» EXERCISE: In the entries below, find the line with "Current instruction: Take" and the line with "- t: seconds"; give again those lines and every line between them, exactly.

+++ PROVIDED ENTRIES

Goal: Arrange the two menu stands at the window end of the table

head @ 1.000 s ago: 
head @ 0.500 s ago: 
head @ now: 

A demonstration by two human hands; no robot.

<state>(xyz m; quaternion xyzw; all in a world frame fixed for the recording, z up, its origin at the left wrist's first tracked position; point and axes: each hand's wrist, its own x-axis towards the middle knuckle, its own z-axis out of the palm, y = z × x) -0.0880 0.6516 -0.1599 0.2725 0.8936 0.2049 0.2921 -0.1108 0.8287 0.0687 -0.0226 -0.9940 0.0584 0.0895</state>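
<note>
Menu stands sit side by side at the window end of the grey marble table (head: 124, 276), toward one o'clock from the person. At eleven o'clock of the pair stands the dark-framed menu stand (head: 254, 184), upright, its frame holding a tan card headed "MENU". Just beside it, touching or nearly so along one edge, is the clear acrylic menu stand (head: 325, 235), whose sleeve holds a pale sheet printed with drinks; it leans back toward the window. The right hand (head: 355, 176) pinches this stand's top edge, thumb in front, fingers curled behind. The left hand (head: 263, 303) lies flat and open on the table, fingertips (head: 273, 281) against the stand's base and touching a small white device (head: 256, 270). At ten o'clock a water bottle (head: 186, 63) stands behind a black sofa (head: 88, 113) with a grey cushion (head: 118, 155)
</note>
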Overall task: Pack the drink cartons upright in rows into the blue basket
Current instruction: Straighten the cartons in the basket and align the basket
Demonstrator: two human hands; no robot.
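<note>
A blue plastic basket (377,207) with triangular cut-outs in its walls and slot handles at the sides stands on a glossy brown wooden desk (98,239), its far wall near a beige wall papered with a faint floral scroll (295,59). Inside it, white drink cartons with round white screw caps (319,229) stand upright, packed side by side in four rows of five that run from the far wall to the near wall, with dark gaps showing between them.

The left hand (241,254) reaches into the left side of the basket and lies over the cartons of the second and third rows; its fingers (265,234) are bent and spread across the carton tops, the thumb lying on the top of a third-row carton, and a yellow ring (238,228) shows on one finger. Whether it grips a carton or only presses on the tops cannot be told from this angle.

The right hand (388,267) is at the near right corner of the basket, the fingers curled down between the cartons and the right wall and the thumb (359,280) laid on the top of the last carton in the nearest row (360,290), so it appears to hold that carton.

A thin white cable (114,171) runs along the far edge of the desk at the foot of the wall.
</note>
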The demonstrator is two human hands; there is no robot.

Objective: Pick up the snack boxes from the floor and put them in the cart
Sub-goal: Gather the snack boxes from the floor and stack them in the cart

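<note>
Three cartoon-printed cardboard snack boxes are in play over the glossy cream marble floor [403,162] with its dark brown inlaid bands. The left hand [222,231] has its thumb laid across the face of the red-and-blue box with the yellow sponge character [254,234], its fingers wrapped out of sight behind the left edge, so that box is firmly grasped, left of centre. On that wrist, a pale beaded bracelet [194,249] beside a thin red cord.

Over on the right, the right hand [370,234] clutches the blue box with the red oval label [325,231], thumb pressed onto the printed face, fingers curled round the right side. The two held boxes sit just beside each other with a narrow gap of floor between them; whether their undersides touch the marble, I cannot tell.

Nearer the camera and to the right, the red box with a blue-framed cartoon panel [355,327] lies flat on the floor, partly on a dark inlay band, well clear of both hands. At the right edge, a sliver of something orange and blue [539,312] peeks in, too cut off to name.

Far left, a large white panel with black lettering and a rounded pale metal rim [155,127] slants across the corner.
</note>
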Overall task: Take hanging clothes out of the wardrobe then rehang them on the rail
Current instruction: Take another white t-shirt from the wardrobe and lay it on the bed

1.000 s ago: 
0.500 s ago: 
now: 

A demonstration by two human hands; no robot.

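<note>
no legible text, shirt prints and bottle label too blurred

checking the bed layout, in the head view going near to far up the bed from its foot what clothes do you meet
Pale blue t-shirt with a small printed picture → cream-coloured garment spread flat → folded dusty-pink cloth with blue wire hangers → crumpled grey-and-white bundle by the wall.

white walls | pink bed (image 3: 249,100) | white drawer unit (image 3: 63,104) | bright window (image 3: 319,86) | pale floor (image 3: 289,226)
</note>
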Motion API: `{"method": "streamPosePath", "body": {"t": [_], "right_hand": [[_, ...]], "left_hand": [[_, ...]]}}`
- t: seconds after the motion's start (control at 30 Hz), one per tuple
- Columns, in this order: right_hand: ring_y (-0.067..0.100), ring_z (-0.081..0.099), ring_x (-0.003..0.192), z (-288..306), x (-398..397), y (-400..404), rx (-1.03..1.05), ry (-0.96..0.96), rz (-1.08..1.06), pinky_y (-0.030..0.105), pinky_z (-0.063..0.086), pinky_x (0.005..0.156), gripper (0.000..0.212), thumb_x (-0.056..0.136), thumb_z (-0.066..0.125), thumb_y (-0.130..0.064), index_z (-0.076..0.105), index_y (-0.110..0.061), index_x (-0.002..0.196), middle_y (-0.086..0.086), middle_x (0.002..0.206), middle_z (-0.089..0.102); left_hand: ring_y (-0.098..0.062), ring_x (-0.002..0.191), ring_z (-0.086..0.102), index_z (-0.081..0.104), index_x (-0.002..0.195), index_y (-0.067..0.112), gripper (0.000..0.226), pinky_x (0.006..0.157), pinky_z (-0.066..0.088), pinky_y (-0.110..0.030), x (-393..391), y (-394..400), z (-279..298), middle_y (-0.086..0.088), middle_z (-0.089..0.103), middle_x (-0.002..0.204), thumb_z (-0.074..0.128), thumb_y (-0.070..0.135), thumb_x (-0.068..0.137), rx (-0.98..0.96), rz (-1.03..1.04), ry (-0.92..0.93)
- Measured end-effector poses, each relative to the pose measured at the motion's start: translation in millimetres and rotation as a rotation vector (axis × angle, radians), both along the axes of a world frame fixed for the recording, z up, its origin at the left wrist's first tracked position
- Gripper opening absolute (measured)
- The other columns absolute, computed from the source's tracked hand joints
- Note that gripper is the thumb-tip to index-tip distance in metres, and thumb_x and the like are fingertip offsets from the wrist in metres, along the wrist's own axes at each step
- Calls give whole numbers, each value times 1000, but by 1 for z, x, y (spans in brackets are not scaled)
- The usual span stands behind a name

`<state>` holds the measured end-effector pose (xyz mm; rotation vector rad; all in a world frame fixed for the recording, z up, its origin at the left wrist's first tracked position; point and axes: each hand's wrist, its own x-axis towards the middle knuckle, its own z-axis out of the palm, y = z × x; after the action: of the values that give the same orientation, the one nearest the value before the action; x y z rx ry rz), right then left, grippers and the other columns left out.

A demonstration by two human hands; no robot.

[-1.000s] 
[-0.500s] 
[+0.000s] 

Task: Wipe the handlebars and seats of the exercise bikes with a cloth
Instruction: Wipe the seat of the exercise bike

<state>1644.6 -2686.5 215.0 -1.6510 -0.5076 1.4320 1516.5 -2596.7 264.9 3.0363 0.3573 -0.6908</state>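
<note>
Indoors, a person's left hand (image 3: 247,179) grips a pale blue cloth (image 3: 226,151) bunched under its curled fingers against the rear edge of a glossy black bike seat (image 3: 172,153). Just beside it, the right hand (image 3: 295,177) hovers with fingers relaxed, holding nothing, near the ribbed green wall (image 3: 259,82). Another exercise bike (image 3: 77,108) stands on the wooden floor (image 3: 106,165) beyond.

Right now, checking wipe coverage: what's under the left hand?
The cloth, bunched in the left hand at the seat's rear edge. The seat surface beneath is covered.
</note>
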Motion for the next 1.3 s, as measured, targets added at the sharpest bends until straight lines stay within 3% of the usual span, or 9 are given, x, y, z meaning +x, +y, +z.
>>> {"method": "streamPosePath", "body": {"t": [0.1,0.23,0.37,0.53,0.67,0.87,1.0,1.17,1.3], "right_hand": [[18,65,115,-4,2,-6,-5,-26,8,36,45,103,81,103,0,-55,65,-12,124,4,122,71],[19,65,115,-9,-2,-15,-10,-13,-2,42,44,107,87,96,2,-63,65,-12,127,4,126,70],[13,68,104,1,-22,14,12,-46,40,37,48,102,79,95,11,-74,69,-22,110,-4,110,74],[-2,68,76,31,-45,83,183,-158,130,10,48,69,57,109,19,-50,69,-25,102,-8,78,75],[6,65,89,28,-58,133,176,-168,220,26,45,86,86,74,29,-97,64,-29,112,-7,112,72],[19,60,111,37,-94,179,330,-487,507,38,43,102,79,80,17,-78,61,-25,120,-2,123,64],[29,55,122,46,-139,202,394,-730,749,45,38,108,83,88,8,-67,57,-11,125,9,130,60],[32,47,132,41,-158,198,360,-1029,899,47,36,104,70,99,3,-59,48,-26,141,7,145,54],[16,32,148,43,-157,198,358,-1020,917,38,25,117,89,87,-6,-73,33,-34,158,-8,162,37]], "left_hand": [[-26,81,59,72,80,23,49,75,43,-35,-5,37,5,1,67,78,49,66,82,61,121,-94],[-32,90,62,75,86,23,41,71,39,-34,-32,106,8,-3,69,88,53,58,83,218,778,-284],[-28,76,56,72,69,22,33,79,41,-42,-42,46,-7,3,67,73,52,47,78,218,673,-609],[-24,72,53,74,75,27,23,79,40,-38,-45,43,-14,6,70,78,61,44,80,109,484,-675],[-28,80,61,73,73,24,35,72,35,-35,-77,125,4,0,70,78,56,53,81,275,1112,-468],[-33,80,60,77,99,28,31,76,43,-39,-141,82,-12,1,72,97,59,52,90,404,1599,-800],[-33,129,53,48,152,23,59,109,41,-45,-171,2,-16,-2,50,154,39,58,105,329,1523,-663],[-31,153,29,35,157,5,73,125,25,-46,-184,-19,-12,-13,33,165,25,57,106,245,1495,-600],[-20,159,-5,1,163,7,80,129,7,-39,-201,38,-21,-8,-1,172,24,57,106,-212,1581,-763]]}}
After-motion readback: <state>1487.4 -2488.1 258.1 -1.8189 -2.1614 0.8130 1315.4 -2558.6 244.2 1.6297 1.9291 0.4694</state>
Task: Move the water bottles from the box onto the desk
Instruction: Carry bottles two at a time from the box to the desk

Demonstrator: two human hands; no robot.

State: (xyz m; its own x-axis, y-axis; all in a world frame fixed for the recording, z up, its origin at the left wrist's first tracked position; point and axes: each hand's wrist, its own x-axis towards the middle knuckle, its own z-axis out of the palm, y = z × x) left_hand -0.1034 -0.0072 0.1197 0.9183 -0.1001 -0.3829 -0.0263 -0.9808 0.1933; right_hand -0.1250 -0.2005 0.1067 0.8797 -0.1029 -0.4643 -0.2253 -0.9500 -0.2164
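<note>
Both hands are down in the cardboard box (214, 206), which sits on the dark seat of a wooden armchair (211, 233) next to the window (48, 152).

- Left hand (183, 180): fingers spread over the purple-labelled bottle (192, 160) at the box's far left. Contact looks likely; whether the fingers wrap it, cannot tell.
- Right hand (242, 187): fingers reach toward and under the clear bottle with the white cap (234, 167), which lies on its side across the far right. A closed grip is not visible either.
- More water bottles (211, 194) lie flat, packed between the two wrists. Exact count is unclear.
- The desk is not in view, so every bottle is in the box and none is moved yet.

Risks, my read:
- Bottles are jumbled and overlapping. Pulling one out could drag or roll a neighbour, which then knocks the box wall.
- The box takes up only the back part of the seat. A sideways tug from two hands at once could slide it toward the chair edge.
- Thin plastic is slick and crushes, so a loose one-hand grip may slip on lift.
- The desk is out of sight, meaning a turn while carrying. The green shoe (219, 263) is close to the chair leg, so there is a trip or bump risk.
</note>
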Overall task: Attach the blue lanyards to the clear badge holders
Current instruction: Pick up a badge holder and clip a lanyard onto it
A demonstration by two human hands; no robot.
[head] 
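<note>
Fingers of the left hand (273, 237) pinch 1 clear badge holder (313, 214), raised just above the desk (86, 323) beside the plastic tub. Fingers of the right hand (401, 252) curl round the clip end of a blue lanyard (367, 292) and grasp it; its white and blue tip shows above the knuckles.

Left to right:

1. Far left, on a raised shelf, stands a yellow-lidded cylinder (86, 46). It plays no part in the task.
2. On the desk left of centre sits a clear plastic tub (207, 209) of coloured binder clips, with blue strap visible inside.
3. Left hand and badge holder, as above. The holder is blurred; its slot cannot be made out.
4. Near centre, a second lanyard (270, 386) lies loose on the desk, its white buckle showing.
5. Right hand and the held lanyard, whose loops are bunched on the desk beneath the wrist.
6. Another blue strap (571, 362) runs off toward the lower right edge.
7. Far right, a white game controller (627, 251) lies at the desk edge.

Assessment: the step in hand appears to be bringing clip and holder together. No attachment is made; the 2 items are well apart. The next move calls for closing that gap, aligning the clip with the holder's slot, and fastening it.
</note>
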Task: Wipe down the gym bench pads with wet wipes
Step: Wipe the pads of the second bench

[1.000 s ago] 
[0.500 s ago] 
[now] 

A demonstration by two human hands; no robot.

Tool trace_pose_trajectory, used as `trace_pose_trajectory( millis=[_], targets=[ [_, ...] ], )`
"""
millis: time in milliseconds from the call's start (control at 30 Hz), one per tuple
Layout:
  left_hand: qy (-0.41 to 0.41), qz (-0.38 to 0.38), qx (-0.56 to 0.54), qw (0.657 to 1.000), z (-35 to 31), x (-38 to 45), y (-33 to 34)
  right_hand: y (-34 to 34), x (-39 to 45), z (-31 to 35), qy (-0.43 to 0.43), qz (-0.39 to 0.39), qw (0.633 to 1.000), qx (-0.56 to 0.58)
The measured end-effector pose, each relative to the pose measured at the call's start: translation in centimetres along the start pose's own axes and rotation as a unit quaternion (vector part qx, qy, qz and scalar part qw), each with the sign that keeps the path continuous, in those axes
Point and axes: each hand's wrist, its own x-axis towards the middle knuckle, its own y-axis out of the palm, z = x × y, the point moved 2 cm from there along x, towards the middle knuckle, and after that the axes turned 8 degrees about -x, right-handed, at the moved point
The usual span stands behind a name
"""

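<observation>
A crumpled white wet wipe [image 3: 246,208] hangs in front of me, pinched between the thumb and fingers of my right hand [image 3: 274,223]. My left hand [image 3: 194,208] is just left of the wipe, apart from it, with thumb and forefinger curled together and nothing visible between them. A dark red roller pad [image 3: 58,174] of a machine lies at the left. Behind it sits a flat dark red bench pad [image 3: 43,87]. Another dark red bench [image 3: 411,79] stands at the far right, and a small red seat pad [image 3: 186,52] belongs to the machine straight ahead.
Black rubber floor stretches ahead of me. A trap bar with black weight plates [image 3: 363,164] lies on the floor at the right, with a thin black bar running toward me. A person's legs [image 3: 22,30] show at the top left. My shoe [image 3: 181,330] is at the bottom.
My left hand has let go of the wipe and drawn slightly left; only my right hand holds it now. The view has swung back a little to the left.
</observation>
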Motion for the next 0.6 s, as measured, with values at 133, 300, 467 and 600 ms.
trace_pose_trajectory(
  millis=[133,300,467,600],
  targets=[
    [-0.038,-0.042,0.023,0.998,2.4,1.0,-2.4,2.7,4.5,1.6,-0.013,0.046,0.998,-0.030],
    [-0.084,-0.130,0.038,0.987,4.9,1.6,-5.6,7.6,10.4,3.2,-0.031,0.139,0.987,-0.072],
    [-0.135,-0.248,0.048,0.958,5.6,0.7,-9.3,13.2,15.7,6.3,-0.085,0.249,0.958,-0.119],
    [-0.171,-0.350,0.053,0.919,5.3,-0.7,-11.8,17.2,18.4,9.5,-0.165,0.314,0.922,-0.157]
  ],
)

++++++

» ANSWER SPACE:
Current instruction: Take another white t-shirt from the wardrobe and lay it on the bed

1.000 s ago: 
0.500 s ago: 
now: 

A demonstration by two human hands; no robot.

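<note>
no legible text, shirt prints and bottle label too blurred

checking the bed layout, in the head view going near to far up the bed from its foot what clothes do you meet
Pale blue t-shirt with a small printed picture → cream-coloured garment spread flat → folded dusty-pink cloth with blue wire hangers → crumpled grey-and-white bundle by the wall.

white walls | pink bed (image 3: 249,100) | white drawer unit (image 3: 63,104) | bright window (image 3: 319,86) | pale floor (image 3: 289,226)
</note>
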Motion API: `{"method": "streamPosePath", "body": {"t": [_], "right_hand": [[_, ...]], "left_hand": [[_, ...]]}}`
- t: seconds after the motion's start (control at 30 Hz), one per tuple

The answer contains nothing further.